* GOAL OF THE EXERCISE *
Leave out all pictures while you copy the lines exactly from the one with "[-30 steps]" through the last line of the listing.

* SUPPLIED INFORMATION *
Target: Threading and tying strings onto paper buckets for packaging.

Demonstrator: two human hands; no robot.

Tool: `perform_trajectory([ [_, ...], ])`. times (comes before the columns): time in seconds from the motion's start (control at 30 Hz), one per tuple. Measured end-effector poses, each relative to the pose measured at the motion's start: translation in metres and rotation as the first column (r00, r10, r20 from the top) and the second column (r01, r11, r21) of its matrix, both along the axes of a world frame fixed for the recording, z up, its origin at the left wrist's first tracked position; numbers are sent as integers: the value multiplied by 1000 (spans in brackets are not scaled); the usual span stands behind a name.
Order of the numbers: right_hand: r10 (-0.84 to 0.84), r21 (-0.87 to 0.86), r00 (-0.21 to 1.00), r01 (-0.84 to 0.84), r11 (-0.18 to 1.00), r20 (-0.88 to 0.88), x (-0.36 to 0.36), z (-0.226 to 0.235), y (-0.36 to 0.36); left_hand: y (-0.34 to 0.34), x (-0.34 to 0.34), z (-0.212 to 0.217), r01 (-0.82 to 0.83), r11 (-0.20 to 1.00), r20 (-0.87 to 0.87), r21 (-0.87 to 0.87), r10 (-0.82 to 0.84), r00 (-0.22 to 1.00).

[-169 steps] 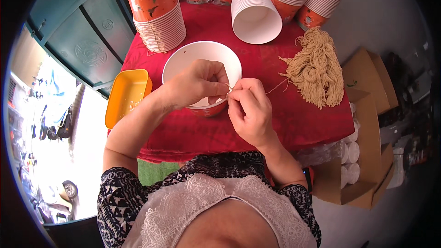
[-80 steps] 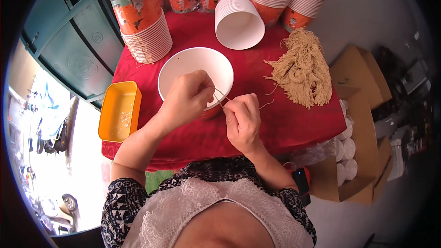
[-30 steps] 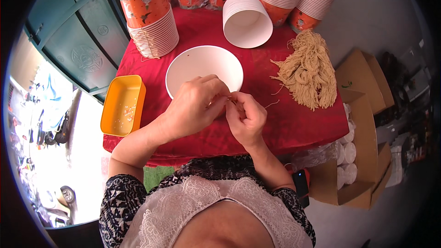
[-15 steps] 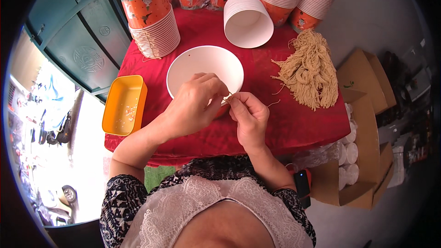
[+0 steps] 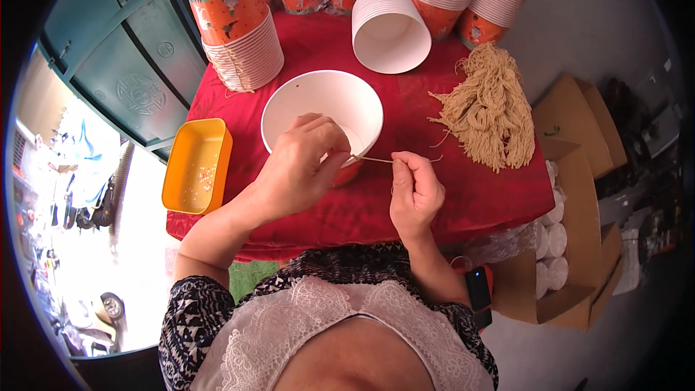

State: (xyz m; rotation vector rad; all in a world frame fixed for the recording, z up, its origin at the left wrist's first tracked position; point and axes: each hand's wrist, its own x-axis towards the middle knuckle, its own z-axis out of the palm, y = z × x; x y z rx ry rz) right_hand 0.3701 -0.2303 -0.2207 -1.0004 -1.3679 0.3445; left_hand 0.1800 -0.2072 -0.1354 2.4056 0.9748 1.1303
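A short beige string (image 5: 378, 160) stretches between my two hands, just past the near rim of a white paper tub (image 5: 362, 98) with an orange outside. My left hand (image 5: 305, 161) is closed in a pinch at the string's left end and hangs over the tub's near side. Thumb and forefinger of my right hand (image 5: 418, 192) pinch the string farther right, and its loose tail sticks out beyond them. Whether something tiny sits at the left fingertips is hidden. A thick bundle of the same beige strings (image 5: 496, 112) lies on the right of the table.
A yellow tray (image 5: 229, 146) with small pale beads stands at the left edge of the red-covered table (image 5: 478, 199). Stacked tubs (image 5: 242, 47) with strings draped on them rise behind it. Another stack (image 5: 391, 32) lies on its side. A cardboard box (image 5: 579, 228) stands right of the table.
My right hand has moved right, away from the left one, drawing the string out straight between them. My left hand has stayed nearly in place.
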Motion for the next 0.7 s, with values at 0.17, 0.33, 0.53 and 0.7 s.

* RESPONSE TO THE EXERCISE *
[-30 steps] 
[-15 steps] 
[+0 steps] 

State: (xyz m; rotation vector rad; all in a world frame fixed for the recording, z up, its origin at the left wrist's first tracked position; point and axes: each hand's wrist, its own x-axis towards the middle knuckle, its own z-axis out of the palm, y = z × x; x y z rx ry rz) right_hand 0.3701 -0.2303 -0.2207 -1.0004 -1.3679 0.3445; left_hand 0.1800 -0.2072 -0.1354 2.4056 0.9748 1.1303
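A short beige string (image 5: 378, 160) stretches between my two hands, just past the near rim of a white paper tub (image 5: 362, 98) with an orange outside. My left hand (image 5: 305, 161) is closed in a pinch at the string's left end and hangs over the tub's near side. Thumb and forefinger of my right hand (image 5: 418, 192) pinch the string farther right, and its loose tail sticks out beyond them. Whether something tiny sits at the left fingertips is hidden. A thick bundle of the same beige strings (image 5: 496, 112) lies on the right of the table.
A yellow tray (image 5: 229, 146) with small pale beads stands at the left edge of the red-covered table (image 5: 478, 199). Stacked tubs (image 5: 242, 47) with strings draped on them rise behind it. Another stack (image 5: 391, 32) lies on its side. A cardboard box (image 5: 579, 228) stands right of the table.
My right hand has moved right, away from the left one, drawing the string out straight between them. My left hand has stayed nearly in place.
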Motion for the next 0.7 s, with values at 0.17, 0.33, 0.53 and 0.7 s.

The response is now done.